The Judicial System Under
the Spanish Regime

During the early Spanish occupation, King Philip II established the Real Audiencia de Manila which was given not only judicial but legislative, executive, advisory, and administrative functions as well. Composed of the incumbent governor general as the presidente (presiding officer), four oidores (equivalent to associate justices), an asesor (legal adviser), an alguacil mayor (chief constable), among other officials, the Real Audiencia de Manila was both a trial and appellate court. It had exclusive original, concurrent original, and exclusive appellate jurisdictions.

Initially, the Audiencia was given a non-judicial role in the colonial administration, to deal with unforeseen problems within the territory that arose from time to time—it was given the power to supervise certain phases of ecclesiastical affairs as well as regulatory functions, such as fixing of prices at which merchants could sell their commodities. Likewise, the Audiencia had executive functions, like the allotment of lands to the settlers of newly established pueblos. However, by 1861, the Audiencia had ceased to perform these executive and administrative functions and had been restricted to the administration of justice.

When the Audiencia Territorial de Cebu was established in 1886, the name of the Real Audiencia de Manila was changed to Audiencia Territorial de Manila.

Map

The Judicial System of the
Pre-Colonization Filipinos

When the Spanish colonizers first arrived in the Philippine archipelago, they found the indigenous Filipinos without any written laws. The laws enforced were mainly derived from customs, usages, and tradition. These laws were believed to be God-given and were orally transmitted from generation to generation.

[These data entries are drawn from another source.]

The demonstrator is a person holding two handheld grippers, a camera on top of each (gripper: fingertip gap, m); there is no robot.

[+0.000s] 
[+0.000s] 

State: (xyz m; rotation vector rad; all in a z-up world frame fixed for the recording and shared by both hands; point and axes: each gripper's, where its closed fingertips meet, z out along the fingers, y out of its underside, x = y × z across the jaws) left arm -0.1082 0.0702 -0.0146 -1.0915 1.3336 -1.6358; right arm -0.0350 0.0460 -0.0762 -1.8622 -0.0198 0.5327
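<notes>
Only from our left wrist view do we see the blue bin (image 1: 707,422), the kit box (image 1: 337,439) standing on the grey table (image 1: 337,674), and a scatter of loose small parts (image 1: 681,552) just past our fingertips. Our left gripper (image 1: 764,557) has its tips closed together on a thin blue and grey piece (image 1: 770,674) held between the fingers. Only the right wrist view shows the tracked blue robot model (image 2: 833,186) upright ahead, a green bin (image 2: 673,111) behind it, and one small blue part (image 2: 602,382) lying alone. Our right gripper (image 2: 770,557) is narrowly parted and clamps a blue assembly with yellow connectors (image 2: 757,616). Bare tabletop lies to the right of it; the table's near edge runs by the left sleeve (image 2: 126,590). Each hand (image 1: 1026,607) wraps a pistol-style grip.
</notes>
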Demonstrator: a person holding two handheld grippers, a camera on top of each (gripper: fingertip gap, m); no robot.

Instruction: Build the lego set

A remarkable feature of these customs and traditions was that they were found to be very similar to one another notwithstanding that they were observed in widely dispersed islands of the archipelago. There were no judges and lawyers who were trained formally in the law, although there were elders who devoted time to the study of the customs, usages, and traditions of their tribes to qualify them as consultants or advisers on these matters.

The unit of government of the indigenous Filipinos was the barangay, which was a family-based community of 30 to 100 families, occupying a pook (“locality” or “area”) headed by a chieftain called datu who exercised all functions of government—executive, legislative, and judicial—a barangay was not only a political but a social and an economic organization. In the exercise of his judicial authority, the datu acted as a judge (hukom) in settling disputes and deciding cases in his barangay.